Di nuovo il famoso Amadeus che il regista Alberto Oliva rimette sul palco rileggendo le parole di Puskin. Tra gli interpreti il “demone” Mino Manni e Lorenzo Palla
Mozart e Salieri: il titolo parla già di un binomio, allude a un rapporto dicotomico tra due figure di successo, di un genio della musica e di un musicista ambizioso.
La storia di Wolfgang, compositore di straordinario talento, è vissuta dall’amico Antonio Salieri con invidia, con un risentimento che non si ferma alla realtà dei fatti ma che accusa persino Dio di aver concesso a lui la sola passione e a Mozart, che invece considera un “profano”, il vantaggio del genio.
Alberto Oliva, regista e drammaturgo insieme a Mino Manni (in scena nel ruolo di Salieri), spiega nel foglio di sala come si sia rifatto in primis all’opera omonima di Puškin, poi al Soccombente di Bernhard, ai libretti dello stesso Mozart e agli studi sulle influenze massoniche che hanno condizionato la sua produzione. Ma tutto questo, in scena, si intuisce flebilmente.
Certo, lo scontro è chiaro: l’avversione di un Salieri incappucciato è fin troppo manifesta nei monologhi del suo personaggio, che a tratti appare più come un narratore che come il protagonista di vicenda e sentimenti.

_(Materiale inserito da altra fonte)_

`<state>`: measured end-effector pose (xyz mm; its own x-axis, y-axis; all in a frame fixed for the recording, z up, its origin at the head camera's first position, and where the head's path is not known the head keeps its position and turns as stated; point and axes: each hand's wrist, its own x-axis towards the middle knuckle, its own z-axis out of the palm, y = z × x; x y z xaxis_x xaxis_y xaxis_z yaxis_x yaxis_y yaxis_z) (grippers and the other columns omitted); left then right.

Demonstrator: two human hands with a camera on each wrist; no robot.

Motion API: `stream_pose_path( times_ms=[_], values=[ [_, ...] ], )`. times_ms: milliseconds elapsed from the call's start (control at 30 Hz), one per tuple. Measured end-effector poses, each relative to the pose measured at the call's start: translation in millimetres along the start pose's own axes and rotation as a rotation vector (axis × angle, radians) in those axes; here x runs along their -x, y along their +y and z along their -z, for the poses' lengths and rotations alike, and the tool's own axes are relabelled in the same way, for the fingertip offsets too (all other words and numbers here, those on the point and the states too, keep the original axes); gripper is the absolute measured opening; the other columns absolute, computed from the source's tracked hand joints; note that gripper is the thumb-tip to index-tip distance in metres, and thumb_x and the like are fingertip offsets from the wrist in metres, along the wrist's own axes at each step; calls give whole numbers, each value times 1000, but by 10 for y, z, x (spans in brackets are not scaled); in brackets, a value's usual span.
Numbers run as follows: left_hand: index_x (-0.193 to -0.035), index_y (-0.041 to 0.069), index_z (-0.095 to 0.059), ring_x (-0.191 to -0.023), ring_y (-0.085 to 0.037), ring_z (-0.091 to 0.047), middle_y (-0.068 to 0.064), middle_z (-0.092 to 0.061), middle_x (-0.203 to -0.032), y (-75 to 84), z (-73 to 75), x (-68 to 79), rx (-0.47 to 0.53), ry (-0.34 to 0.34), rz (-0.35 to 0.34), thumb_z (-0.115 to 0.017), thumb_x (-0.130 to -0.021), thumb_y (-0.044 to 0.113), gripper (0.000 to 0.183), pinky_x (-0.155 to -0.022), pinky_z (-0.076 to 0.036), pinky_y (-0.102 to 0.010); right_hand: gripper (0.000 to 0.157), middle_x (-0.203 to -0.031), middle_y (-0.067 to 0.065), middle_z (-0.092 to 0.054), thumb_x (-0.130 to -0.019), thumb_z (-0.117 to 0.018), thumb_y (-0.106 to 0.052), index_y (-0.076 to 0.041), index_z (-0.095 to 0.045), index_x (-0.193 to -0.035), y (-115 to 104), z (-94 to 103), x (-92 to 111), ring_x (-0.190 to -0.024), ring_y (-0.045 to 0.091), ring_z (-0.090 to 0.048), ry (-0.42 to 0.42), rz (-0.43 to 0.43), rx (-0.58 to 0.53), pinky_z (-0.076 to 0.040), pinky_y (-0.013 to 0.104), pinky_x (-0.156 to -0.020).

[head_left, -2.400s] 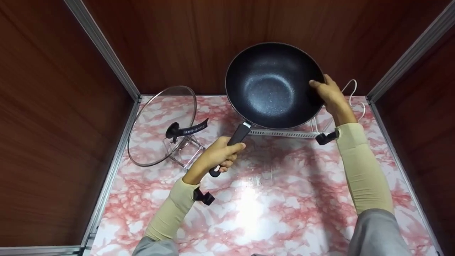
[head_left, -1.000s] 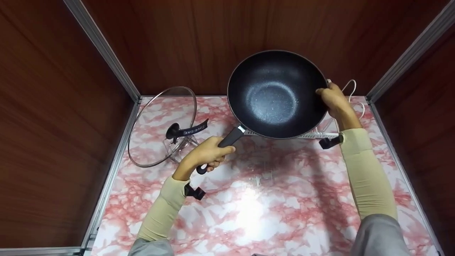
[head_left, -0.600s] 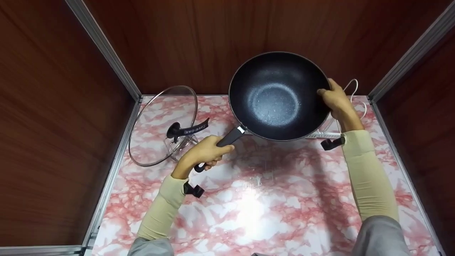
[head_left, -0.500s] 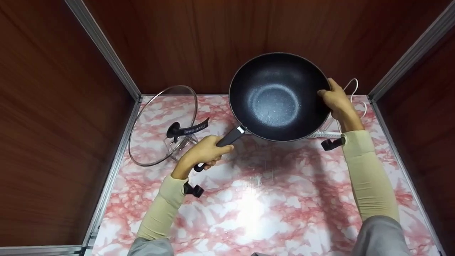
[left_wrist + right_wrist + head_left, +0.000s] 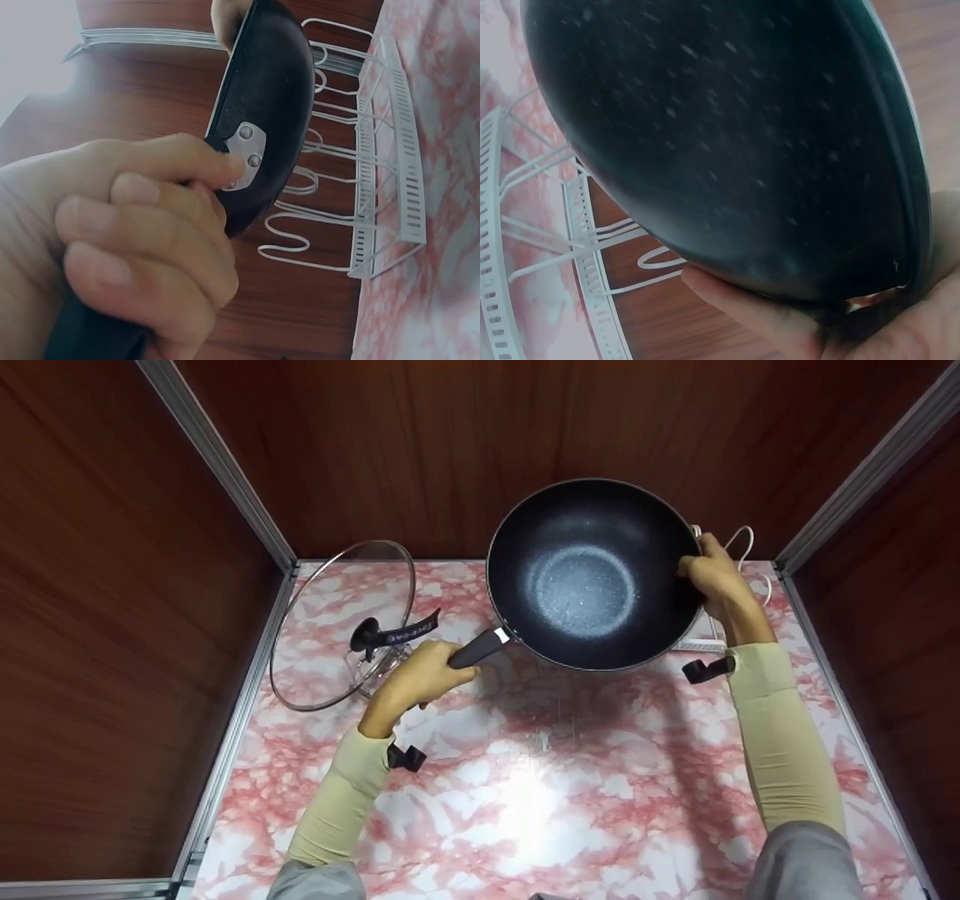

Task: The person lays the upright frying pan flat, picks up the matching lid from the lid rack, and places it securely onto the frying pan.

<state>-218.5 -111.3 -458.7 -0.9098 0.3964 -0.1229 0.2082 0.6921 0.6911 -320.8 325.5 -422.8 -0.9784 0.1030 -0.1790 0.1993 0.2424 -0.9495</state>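
Note:
A deep black wok (image 5: 581, 585) with a pale worn ring inside its bottom is held up over the back of the table, its inside tilted toward me. My left hand (image 5: 425, 673) grips its long black handle (image 5: 480, 649); in the left wrist view the fingers curl round it and the thumb lies by the riveted bracket (image 5: 247, 156). At the right edge my right hand (image 5: 716, 577) holds the wok, thumb over the rim and fingers on the outer side. The speckled underside (image 5: 727, 150) fills much of the right wrist view.
Behind and below the wok stands a white wire dish rack (image 5: 409, 165), mostly hidden in the head view. To the left a glass lid (image 5: 315, 637) with a black knob leans upright on a small stand (image 5: 386, 664). Brown wood-look walls (image 5: 420, 457) enclose the marbled red-white table (image 5: 600, 780).
The wok has come toward me and a little to the right, both hands moving with it. Its handle has swung to point further left. The lid has stayed put.

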Motion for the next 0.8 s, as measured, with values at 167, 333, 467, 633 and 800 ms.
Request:
stream_pose_path(
  times_ms=[167,333,467,633,800],
  values=[
    [-73,15,-61,-60,-15,-47,5,-51,-67,-28,7,7,-169,160,-48,-68,-88,18,17,-58,-38,-31,26,-119,8,-43,-92,-42,1,-13,-37,-112,16,-10,40,-85,10,-62,-36,-37,-31,-58,24,-74],
    [-71,16,-63,-61,-19,-51,5,-52,-64,-34,13,27,-258,258,-6,-70,-86,16,17,-57,-39,-37,21,-120,9,-48,-106,-51,-19,-14,-38,-123,29,-42,77,-84,6,-66,-39,-31,0,-60,24,-76],
    [-75,15,-68,-63,-23,-57,0,-60,-66,-23,11,26,-318,308,17,-72,-85,17,11,-58,-46,-43,53,-111,-2,-60,-109,-54,-40,-8,-39,-149,39,-41,83,-87,3,-68,-40,-10,59,-60,24,-78],
    [-74,14,-70,-62,-28,-63,-4,-66,-68,-25,6,44,-354,364,15,-71,-85,17,11,-57,-51,-50,51,-103,-8,-62,-111,-51,-42,-10,-44,-150,62,-53,110,-88,3,-66,-22,27,68,-59,24,-78],
    [-74,15,-73,-62,-34,-68,-8,-70,-69,-23,13,63,-418,426,20,-70,-84,18,11,-58,-54,-54,26,-99,-6,-62,-111,-53,-31,-14,-53,-130,56,-42,162,-84,5,-66,-10,33,-38,-58,23,-73]
  ],
)
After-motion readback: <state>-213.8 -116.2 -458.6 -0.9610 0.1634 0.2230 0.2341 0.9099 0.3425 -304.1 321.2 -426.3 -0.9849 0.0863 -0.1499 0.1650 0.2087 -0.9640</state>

L’Amadeus dello spettacolo (un bravo Davide Lorenzo Palla) non assomiglia a quello del film di Forman, anch’esso però ispirato da Puškin, ma assume l’aspetto più che di un incompreso di un incapace a comprendere. Wolfgang sembra non darsi conto del proprio talento né delle dinamiche che lo legano alla musica, all’amico o alla società per cui compone. È sopraffatto dall’irruente personalità di Antonio Salieri, in giusta soggezione difronte al suo rancore ma eccessivamente inerme.
E anche alla domanda “che se ne farà il popolo di tutta questa libertà?” Mozart, qui, non dà risposta, non riesce ad affermare il valore del suo stesso genio, che genera quella libertà attraverso la musica. Riuscirà in parte a farlo solo Salieri nel finale, in cui, risollevandosi anche le sorti del testo, avviene la sua redenzione da uomo che detesta ad amico che piange il talento scomparso di Amadeus.
Se la regia, nella breve ora di durata dello spettacolo, non risulta efficace a fare emergere tutti i molteplici aspetti di questo rapporto, ha indovinato però un’intuizione scenografica nella scelta della rappresentazione delle note musicali come piccoli specchi, in cui l’uomo mediocre Salieri vede riflesso se stesso, mentre la mente di Mozart vi intuisce l’infinita possibilità della creazione artistica e di quella musica perfetta che, a dispetto dell’amico, riuscirà a comporre grazie alla libertà del proprio genio.